--- Dataset records ---

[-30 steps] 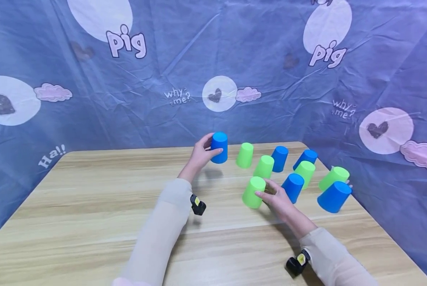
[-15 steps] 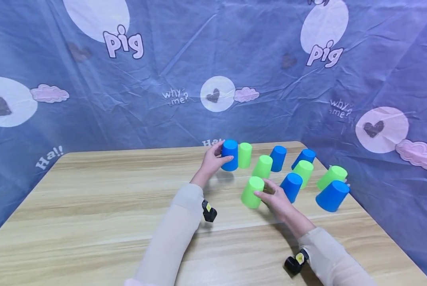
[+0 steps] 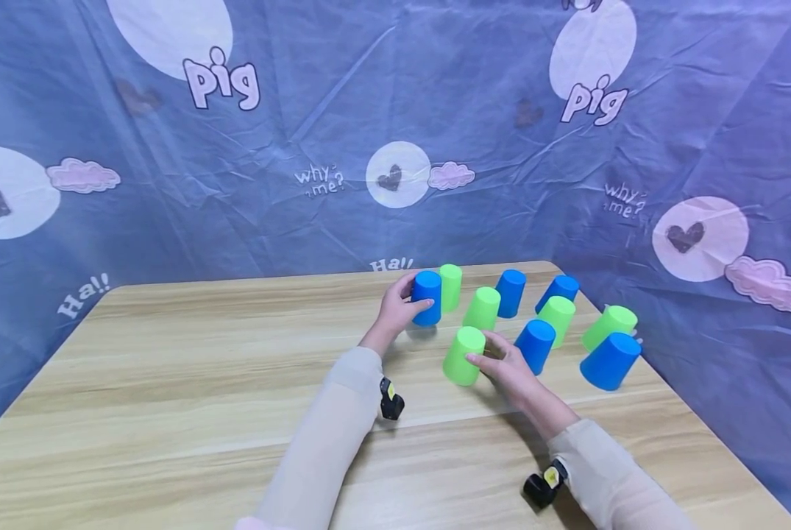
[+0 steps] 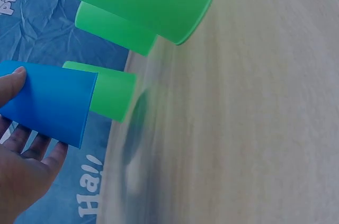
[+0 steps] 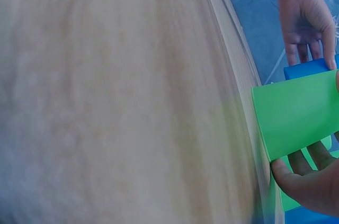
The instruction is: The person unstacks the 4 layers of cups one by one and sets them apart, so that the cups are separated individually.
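Note:
My left hand (image 3: 395,308) grips an upside-down blue cup (image 3: 427,300) between thumb and fingers. In the left wrist view, this blue cup (image 4: 50,102) hangs a little above the table, its shadow on the wood. A green cup (image 3: 450,288) stands just behind it, to the right. Nearer the front, my right hand (image 3: 511,372) holds another upside-down green cup (image 3: 463,357) from its right side. The right wrist view shows fingers curled under that green cup (image 5: 296,115); whether its rim touches the table is hard to tell. A third green cup (image 3: 483,309) stands behind it.
More upside-down cups fill the table's right side: a blue cup (image 3: 536,346) beside my right hand, a green cup (image 3: 557,322), two blue cups at the back, and a green cup (image 3: 608,329) with a blue cup (image 3: 610,362) near the right edge. Patterned cloth (image 3: 269,206) hangs behind the wooden table (image 3: 190,383).
My left hand has carried the blue cup rightward and down, closer to the back green cup. The right hand stays on its green cup; the head view has turned slightly.

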`<state>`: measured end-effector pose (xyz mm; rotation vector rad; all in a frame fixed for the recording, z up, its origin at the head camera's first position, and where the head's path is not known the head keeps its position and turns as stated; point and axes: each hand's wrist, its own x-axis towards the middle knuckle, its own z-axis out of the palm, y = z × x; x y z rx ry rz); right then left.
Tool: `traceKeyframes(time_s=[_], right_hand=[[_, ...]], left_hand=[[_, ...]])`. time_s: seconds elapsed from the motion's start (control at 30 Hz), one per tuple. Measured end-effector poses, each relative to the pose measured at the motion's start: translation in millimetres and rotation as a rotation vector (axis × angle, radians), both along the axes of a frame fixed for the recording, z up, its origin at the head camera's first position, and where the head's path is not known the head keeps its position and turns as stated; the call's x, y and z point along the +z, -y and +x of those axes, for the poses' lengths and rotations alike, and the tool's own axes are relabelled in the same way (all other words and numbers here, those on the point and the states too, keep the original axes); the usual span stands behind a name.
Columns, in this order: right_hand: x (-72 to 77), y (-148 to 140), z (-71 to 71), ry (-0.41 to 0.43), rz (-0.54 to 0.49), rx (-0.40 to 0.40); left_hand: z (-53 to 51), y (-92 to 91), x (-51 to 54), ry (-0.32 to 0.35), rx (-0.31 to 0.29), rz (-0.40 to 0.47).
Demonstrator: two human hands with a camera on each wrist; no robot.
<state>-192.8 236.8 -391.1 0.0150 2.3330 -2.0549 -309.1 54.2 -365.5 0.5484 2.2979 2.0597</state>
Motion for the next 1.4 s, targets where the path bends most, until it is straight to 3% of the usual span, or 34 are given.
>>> traceKeyframes(time_s=[0.43,0.73,1.4], right_hand=[[0.7,1.7,0.4,-0.002,-0.002,0.0],[0.7,1.1,0.8,0.005,-0.015,0.01],[-3.0,0.5,-3.2,0.006,-0.058,0.004]], left_hand=[[-10.7,9.9,-20.0,-0.006,0.074,0.002],[-10.1,14.6,-26.8,0.039,0.108,-0.024],[-15.0,12.5,-38.2,0.042,0.12,-0.027]])
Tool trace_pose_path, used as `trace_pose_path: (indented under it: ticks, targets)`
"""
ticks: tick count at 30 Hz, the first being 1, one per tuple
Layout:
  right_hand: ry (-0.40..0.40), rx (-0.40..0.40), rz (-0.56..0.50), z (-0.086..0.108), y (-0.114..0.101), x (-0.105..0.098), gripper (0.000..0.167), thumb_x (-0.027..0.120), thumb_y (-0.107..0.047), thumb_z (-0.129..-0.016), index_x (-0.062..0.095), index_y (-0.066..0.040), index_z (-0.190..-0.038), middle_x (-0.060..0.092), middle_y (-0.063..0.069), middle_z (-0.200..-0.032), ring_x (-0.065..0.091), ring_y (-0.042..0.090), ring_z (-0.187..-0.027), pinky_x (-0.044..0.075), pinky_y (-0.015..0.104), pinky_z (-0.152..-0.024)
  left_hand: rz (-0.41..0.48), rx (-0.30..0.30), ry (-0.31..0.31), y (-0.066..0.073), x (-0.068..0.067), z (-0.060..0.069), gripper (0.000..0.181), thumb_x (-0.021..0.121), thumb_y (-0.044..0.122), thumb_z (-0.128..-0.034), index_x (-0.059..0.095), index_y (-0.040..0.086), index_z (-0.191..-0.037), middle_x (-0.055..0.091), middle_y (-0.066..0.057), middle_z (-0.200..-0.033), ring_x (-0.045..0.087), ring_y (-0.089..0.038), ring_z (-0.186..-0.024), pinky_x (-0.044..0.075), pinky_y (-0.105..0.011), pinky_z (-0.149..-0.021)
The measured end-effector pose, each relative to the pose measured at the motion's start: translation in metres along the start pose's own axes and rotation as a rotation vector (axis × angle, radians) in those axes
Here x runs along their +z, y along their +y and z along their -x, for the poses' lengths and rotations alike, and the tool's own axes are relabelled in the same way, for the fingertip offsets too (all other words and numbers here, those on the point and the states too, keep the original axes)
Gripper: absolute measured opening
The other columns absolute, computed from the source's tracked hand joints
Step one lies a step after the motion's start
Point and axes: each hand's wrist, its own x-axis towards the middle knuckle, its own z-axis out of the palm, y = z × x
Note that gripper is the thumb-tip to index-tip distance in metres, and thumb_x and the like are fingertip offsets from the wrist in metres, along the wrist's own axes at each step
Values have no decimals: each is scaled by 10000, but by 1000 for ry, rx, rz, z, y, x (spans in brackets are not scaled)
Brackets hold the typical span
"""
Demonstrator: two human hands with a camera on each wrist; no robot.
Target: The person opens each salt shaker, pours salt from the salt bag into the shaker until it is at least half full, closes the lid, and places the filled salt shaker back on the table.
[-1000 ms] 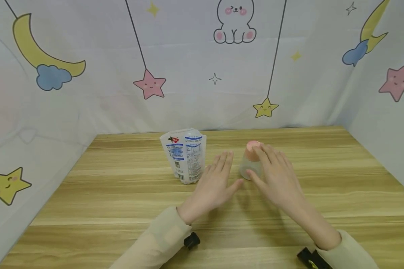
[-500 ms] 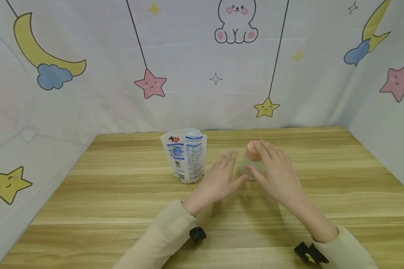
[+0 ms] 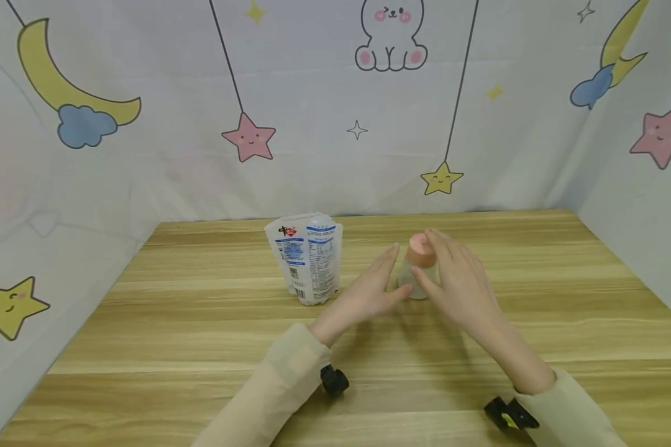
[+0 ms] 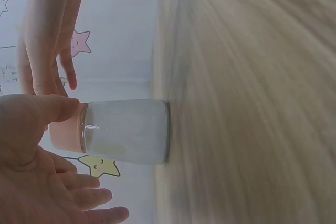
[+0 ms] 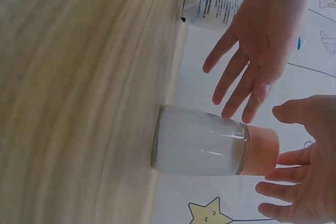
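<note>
A frosted, see-through jar (image 5: 202,142) with a salmon-pink lid (image 3: 419,251) stands upright on the wooden table. My left hand (image 3: 363,298) is at its left side, fingers fairly straight and thumb spread. In the left wrist view that thumb overlaps the lid's edge; whether it touches is unclear. My right hand (image 3: 464,285) is on the other side, fingers extended, fingertips close by the lid; contact cannot be told for certain. Neither hand is wrapped round the jar. What the jar holds is hard to make out.
A white pouch (image 3: 313,261) with blue printed panels stands upright left of the jar, close to my left forearm. Behind the wooden table (image 3: 201,347) hangs a pale cloth (image 3: 313,93) printed with moons and stars.
My left hand has moved to the right and slightly farther forward, closer to the jar. My right hand has shifted only a little. The jar and pouch stay in place.
</note>
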Motion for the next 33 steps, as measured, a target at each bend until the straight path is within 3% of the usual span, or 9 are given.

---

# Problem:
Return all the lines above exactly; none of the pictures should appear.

# Answer for this exercise:
[-30 steps] 
[-15 steps] 
[+0 steps] 
[+0 steps] 
[+0 steps] 
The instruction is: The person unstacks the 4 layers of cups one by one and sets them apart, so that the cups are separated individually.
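Note:
My left hand (image 3: 395,308) grips an upside-down blue cup (image 3: 427,300) between thumb and fingers. In the left wrist view, this blue cup (image 4: 50,102) hangs a little above the table, its shadow on the wood. A green cup (image 3: 450,288) stands just behind it, to the right. Nearer the front, my right hand (image 3: 511,372) holds another upside-down green cup (image 3: 463,357) from its right side. The right wrist view shows fingers curled under that green cup (image 5: 296,115); whether its rim touches the table is hard to tell. A third green cup (image 3: 483,309) stands behind it.
More upside-down cups fill the table's right side: a blue cup (image 3: 536,346) beside my right hand, a green cup (image 3: 557,322), two blue cups at the back, and a green cup (image 3: 608,329) with a blue cup (image 3: 610,362) near the right edge. Patterned cloth (image 3: 269,206) hangs behind the wooden table (image 3: 190,383).
My left hand has carried the blue cup rightward and down, closer to the back green cup. The right hand stays on its green cup; the head view has turned slightly.
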
`<state>`: measured end-effector pose (xyz mm; rotation vector rad; all in a frame fixed for the recording, z up, its origin at the head camera's first position, and where the head's path is not known the head keeps its position and turns as stated; point and axes: each hand's wrist, its own x-axis towards the middle knuckle, its own z-axis out of the palm, y = z × x; x y z rx ry rz); right then left.
Tool: `traceKeyframes(time_s=[_], right_hand=[[_, ...]], left_hand=[[_, ...]])`. time_s: seconds elapsed from the motion's start (control at 30 Hz), one per tuple. Measured end-effector poses, each relative to the pose measured at the motion's start: translation in millimetres and rotation as a rotation vector (axis × angle, radians), both along the axes of a frame fixed for the recording, z up, its origin at the head camera's first position, and where the head's path is not known the head keeps its position and turns as stated; the call's x, y and z point along the +z, -y and +x of those axes, for the poses' lengths and rotations alike, and the tool's own axes are relabelled in the same way (all other words and numbers here, those on the point and the states too, keep the original axes); the usual span stands behind a name.
Columns, in this order: right_hand: x (-72 to 77), y (-148 to 140), z (-71 to 71), ry (-0.41 to 0.43), rz (-0.54 to 0.49), rx (-0.40 to 0.40); left_hand: z (-53 to 51), y (-92 to 91), x (-51 to 54), ry (-0.32 to 0.35), rx (-0.31 to 0.29), rz (-0.40 to 0.47).
Demonstrator: two human hands with a camera on each wrist; no robot.
<state>-192.8 236.8 -391.1 0.0150 2.3330 -2.0549 -309.1 54.2 -365.5 0.5484 2.2979 2.0597</state>
Motion for the next 1.4 s, targets where the path bends most, until it is straight to 3% of the usual span, or 34 are given.
>>> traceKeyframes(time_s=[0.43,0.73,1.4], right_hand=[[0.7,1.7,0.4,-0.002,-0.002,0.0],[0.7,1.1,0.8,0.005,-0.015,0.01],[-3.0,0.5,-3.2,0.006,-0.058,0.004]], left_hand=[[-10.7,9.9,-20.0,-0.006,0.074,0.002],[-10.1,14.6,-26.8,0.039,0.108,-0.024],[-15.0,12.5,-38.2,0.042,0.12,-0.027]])
Tool trace_pose_path, used as `trace_pose_path: (indented under it: ticks, targets)`
"""
ticks: tick count at 30 Hz, the first being 1, one per tuple
Layout:
  right_hand: ry (-0.40..0.40), rx (-0.40..0.40), rz (-0.56..0.50), z (-0.086..0.108), y (-0.114..0.101), x (-0.105..0.098), gripper (0.000..0.167), thumb_x (-0.027..0.120), thumb_y (-0.107..0.047), thumb_z (-0.129..-0.016), index_x (-0.062..0.095), index_y (-0.066..0.040), index_z (-0.190..-0.038), middle_x (-0.060..0.092), middle_y (-0.063..0.069), middle_z (-0.200..-0.032), ring_x (-0.065..0.091), ring_y (-0.042..0.090), ring_z (-0.187..-0.027), pinky_x (-0.044..0.075), pinky_y (-0.015..0.104), pinky_z (-0.152..-0.024)
  left_hand: rz (-0.41..0.48), rx (-0.30..0.30), ry (-0.31..0.31), y (-0.066..0.073), x (-0.068..0.067), z (-0.060..0.069), gripper (0.000..0.181), thumb_x (-0.021..0.121), thumb_y (-0.044..0.122), thumb_z (-0.128..-0.034), index_x (-0.059..0.095), index_y (-0.040..0.086), index_z (-0.191..-0.037), middle_x (-0.055..0.091), middle_y (-0.066..0.057), middle_z (-0.200..-0.033), ring_x (-0.045..0.087), ring_y (-0.089..0.038), ring_z (-0.186..-0.024), pinky_x (-0.044..0.075), pinky_y (-0.105..0.011), pinky_z (-0.149..-0.021)
The measured end-effector pose, each relative to the pose measured at the motion's start: translation in metres along the start pose's own axes and rotation as a rotation vector (axis × angle, radians) in those axes
Here x runs along their +z, y along their +y and z along their -x, for the poses' lengths and rotations alike, and the tool's own axes are relabelled in the same way, for the fingertip offsets too (all other words and numbers here, those on the point and the states too, keep the original axes)
Gripper: absolute measured opening
The other columns absolute, computed from the source's tracked hand joints
Step one lies a step after the motion's start
Point and axes: each hand's wrist, its own x-axis towards the middle knuckle, its own z-axis out of the palm, y = z × x
Note that gripper is the thumb-tip to index-tip distance in metres, and thumb_x and the like are fingertip offsets from the wrist in metres, along the wrist's own axes at each step
Values have no decimals: each is scaled by 10000, but by 1000 for ry, rx, rz, z, y, x (spans in brackets are not scaled)
Brackets hold the typical span
"""
Demonstrator: two human hands with a camera on each wrist; no robot.
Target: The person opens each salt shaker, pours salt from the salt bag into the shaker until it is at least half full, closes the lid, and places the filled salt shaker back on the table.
[-1000 ms] 
[-500 ms] 
[+0 ms] 
[+0 ms] 
[+0 ms] 
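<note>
A frosted, see-through jar (image 5: 202,142) with a salmon-pink lid (image 3: 419,251) stands upright on the wooden table. My left hand (image 3: 363,298) is at its left side, fingers fairly straight and thumb spread. In the left wrist view that thumb overlaps the lid's edge; whether it touches is unclear. My right hand (image 3: 464,285) is on the other side, fingers extended, fingertips close by the lid; contact cannot be told for certain. Neither hand is wrapped round the jar. What the jar holds is hard to make out.
A white pouch (image 3: 313,261) with blue printed panels stands upright left of the jar, close to my left forearm. Behind the wooden table (image 3: 201,347) hangs a pale cloth (image 3: 313,93) printed with moons and stars.
My left hand has moved to the right and slightly farther forward, closer to the jar. My right hand has shifted only a little. The jar and pouch stay in place.
</note>
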Motion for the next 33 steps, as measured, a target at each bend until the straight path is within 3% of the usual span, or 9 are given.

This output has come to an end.